Notre positionnement paradigmatique se base sur le paradigme de la critique à la relation coloniale et notre cadre théorique choisi correspond à celui de la gouvernementalité foucaldienne.

Dans notre chapitre 3, nous présentons le cadre méthodologique de notre recherche, qui est une étude de cas collaborative employant une méthodologie qualitative.

Nous soulignons les enjeux éthiques de la production de notre recherche, car nos objectifs, notre méthode, notre analyse des données et notre conclusion ont été façonnés par le caractère collaboratif de notre étude, et par le fait d’être encadrés par le chapitre 9 du cadre éthique de la recherche avec des êtres humains.

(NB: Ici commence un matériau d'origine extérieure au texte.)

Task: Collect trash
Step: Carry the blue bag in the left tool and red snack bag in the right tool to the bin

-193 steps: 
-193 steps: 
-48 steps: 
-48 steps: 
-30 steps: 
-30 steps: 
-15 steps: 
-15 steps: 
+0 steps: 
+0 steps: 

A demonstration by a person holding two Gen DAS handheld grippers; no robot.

Dans nos chapitres 4, 5 et 6, nous abordons les résultats. Le chapitre 4 est consacré à l’analyse de la formulation de la participation réelle dans les négociations d’un traité moderne et sa relation avec le droit à la consultation, ainsi qu’à l’analyse de sa mise en œuvre à travers des expériences-pilotes. Dans le chapitre 5, nous analysons les enjeux des consultations d’ordre stratégique, notamment de la participation de la communauté dans le Plan Nord et dans deux évaluations environnementales provinciales, une sur le gaz de schiste et l’autre sur la filière uranifère. Enfin, dans le chapitre 6, nous analysons la participation de la communauté dans les consultations de cinq projets miniers, ses relations avec les outils de gouvernance territoriale dont elle s’est dotée afin d’avancer vers son autodétermination, ainsi que les effets négatifs de l’ensemble des consultations sur la communauté.

Dans notre chapitre 7, nous avançons une esquisse de théorisation à partir d’un regard d’ensemble de nos résultats. Nous exposons les caractéristiques de la mise en œuvre de la participation réelle et du droit à la consultation sous l’angle de la gouvernementalité, c’est-à-dire en soulignant les relations entre l’autoproduction de Mashteuiatsh en tant que sujet, l’influence de la communauté sur la conduite de la Couronne, et l’influence de la Couronne sur les conditions d’autodétermination de la communauté. Nous décortiquons les procédures de consultation en identifiant les dimensions qui favorisent la subjectivation de la communauté ainsi que celles qui posent problème. Nous théorisons sur les types de pouvoir véhiculés dans les consultations ainsi que sur les types de savoirs/vérités qui rendent légitimes ces rapports de pouvoir. Enfin, nous théorisons sur les enjeux de la relation coloniale canadienne à l’égard de cette gouvernementalité de la mise en œuvre du droit à la consultation de Mashteuiatsh.